Problem 25: Communication Complexity and Metric Spaces

From Open Problems in Sublinear Algorithms
Revision as of 17:02, 8 November 2019 by Andoni (talk | contribs)
(diff) ← Older revision | Latest revision (diff) | Newer revision → (diff)
Jump to: navigation, search
Suggested by T. S. Jayram
Source Kanpur 2009
Short link https://sublinear.info/25

Poincaré Inequalities[edit]

Alice and Bob are given two points $x$ and $y$, respectively, from a specific metric space $\mathcal M$. We are interested in deciding whether $d_{\mathcal M}(x,y) \le R$ or $d_{\mathcal M}(x,y) \ge \alpha R$, where $d_{\mathcal M}$ is the distance function of $\mathcal M$, $R > 0$, and $\alpha > 1$. What amount of information must be exchanged in order to solve this problem? Answering this question is interesting in any standard communication model: unrestricted communication between the players, one-way communication, sketching, etc.

The above question can partially be answered if the metric satisfies a specific “gap” Poincaré inequality [AndoniJP-10]. It is known that another kind of Poincaré inequality is equivalent to non-embeddability into $\ell_2^2$ [Matousek-02], but it is not known if non-embeddability into $\ell_2^2$ implies lower bounds for communication complexity.
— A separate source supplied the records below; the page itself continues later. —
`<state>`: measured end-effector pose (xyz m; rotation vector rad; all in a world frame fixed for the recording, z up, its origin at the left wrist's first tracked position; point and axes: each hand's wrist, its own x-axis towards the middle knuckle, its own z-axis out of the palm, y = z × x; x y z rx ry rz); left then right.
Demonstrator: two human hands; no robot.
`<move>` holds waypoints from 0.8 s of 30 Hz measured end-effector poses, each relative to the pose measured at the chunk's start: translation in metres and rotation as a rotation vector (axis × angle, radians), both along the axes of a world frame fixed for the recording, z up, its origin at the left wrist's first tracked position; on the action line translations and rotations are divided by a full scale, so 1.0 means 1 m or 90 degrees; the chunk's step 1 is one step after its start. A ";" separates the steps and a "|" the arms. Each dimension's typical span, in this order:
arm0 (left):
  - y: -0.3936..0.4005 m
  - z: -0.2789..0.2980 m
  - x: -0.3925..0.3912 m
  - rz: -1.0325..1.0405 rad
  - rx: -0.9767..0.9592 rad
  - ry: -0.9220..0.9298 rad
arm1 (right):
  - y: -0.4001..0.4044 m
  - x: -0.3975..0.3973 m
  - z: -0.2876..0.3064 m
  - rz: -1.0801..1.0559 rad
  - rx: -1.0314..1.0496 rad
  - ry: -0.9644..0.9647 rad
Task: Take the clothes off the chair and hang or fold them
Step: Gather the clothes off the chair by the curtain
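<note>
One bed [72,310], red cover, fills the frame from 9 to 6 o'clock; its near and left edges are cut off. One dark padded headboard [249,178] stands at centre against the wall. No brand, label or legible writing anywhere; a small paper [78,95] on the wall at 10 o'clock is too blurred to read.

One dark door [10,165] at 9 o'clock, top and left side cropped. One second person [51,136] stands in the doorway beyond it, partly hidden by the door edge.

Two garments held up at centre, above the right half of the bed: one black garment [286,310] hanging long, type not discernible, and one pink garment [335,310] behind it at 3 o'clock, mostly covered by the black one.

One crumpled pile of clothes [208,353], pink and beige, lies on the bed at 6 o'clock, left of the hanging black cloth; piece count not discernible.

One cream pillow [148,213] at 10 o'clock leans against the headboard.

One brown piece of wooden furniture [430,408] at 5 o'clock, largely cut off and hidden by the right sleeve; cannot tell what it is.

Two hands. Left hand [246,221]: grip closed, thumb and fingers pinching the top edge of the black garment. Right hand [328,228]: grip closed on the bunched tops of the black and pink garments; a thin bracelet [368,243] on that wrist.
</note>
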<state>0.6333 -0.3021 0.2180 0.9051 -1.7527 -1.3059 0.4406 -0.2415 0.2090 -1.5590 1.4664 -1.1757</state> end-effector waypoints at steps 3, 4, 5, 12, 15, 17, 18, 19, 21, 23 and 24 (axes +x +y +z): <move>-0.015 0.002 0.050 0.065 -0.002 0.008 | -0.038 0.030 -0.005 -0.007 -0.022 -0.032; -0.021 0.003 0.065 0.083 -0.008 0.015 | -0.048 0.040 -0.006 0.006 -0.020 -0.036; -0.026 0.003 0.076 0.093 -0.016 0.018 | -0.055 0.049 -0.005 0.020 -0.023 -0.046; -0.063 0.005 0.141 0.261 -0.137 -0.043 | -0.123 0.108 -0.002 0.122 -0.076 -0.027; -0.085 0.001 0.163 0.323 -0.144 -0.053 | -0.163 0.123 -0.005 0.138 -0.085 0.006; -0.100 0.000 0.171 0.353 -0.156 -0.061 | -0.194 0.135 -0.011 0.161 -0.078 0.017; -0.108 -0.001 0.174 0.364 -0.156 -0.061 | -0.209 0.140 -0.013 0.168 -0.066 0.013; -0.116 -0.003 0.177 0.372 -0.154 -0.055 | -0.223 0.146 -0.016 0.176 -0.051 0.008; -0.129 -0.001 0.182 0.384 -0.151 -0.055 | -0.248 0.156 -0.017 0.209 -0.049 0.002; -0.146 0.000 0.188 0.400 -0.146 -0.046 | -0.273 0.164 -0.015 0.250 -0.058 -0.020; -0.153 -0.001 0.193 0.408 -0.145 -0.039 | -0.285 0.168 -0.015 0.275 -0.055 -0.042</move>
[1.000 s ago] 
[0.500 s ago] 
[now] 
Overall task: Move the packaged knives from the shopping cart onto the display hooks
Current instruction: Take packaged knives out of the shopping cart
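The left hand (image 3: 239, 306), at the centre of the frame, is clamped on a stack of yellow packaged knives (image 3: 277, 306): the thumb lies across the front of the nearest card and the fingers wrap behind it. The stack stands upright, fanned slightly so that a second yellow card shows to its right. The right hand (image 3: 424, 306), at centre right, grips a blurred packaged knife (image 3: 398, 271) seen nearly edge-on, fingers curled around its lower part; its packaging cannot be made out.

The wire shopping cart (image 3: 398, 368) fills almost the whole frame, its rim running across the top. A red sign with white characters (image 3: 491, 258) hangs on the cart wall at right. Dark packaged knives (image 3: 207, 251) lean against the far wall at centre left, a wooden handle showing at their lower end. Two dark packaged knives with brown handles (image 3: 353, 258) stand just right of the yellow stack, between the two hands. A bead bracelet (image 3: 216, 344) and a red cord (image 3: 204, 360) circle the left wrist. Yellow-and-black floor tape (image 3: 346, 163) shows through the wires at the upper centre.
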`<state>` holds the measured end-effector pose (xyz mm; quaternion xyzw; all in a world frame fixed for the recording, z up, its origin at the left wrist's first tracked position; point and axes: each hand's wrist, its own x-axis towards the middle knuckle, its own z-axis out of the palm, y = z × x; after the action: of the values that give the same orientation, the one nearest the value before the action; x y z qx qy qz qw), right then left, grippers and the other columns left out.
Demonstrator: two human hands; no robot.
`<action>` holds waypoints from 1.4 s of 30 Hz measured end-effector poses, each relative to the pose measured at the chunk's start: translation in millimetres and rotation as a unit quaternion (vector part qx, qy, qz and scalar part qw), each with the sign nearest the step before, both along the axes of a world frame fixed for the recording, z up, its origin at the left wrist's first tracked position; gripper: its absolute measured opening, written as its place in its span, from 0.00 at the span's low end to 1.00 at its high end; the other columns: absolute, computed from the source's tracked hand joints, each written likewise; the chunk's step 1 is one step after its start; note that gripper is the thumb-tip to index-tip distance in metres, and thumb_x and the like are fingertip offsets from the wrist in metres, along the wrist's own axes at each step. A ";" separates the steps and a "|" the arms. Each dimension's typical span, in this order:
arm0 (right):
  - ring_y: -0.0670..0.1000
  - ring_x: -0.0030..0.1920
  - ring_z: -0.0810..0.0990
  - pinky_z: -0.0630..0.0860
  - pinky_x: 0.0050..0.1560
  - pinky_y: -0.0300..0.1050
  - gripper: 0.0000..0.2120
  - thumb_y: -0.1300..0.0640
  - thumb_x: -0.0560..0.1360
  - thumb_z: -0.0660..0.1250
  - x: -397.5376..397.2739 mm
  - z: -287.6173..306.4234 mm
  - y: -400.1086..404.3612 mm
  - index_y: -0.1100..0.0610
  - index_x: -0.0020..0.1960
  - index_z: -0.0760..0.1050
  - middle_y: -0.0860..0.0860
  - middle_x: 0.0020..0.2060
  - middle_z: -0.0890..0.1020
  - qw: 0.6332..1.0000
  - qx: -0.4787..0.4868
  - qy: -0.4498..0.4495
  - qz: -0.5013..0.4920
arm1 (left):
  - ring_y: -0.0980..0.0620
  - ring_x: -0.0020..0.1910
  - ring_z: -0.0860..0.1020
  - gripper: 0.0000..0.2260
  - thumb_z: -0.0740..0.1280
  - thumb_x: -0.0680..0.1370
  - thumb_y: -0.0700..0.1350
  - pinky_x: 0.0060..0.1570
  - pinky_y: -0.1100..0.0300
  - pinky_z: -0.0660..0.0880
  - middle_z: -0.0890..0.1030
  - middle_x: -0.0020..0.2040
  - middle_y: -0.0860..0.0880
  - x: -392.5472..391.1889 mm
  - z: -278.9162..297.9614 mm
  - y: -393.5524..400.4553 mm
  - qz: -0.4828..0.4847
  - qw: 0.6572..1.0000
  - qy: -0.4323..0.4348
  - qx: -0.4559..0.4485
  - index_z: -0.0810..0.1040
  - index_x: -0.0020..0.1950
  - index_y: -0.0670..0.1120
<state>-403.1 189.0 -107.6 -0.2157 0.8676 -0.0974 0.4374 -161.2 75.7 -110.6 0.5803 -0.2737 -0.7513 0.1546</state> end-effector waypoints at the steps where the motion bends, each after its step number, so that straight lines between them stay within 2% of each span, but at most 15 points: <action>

Can one show a formal connection between the communication complexity for approximating the distance between two points and non-embeddability into $\ell_2^2$?

Product Metrics[edit]

We are also interested in the following general class of metrics. Let each $\mathcal M_i= \langle S_i, d_i\rangle$, $1 \le i \le k$, be a metric space on a set $S_i$ with a distance function $d_i$. A product metric space $\bigoplus_{i=1}^{k} \mathcal M_i$ is defined on the product $S_1 \times \ldots \times S_k$ with the distance function $$d\left((x_1,\ldots,x_k),(y_1,\ldots,y_k)\right) = \operatorname{\bf op}\left(d_1(x_1,y_1),\ldots,d_k(x_k,y_k)\right),$$ where ${\bf op}$ is a symmetric operator. For instance, $\bigoplus_{i=1}^{k} \mathcal M_i$ is a proper metric space if ${\bf op}$ is the maximum operator or the $p$-th norm for any $p \in [1,\infty)$. The case when $\bigoplus_{i=1}^{k} \mathcal M_i$ is not necessarily a metric space also finds applications.

Applications of product metric spaces include a nearest neighbor data structure for Ulam distance [AndoniIK-09], and a near-linear time subpolynomial-approximation algorithm for edit distance [AndoniO-09].

The following questions arise in the context of product spaces:

  1. Can one design efficient communication protocols for computing the distance between a pair of points? Suppose that there is an efficient communication protocol for each $\mathcal M_i$. What is the communication complexity for computing the distance between two points in $\bigoplus_{i=1}^{k}\mathcal M_i$? Andoni, Jayram, and Pătraşcu [AndoniJP-10] prove lower bounds for some product metrics. Jayram and Woodruff [JayramW-09] show streaming algorithms which yield communication protocols.
  2. Can one design efficient streaming algorithms and data structures for product metric spaces? In particular, can one efficiently compute the distance between a pair of points? Jayram and Woodruff [JayramW-09] consider the related question of computing cascaded norms.

Update[edit]

It has been shown [AndoniKR-14] that for normed spaces the above implication is true: if a snowflake of a normed space does not embed into $\ell_2$ (in fact, more generally, does not uniformly embed into a Hilbert space), then, there is a non-trivial communication lower bound for distinguishing small and large distances. Furthermore, [KhotN-19] show that a similar statement is not true for metrics in general: there exist metrics which are sketchable with constant approximation and space, but do not $O(1)$-embed into $\ell_{1-\epsilon}$ for any $\epsilon<1/2$.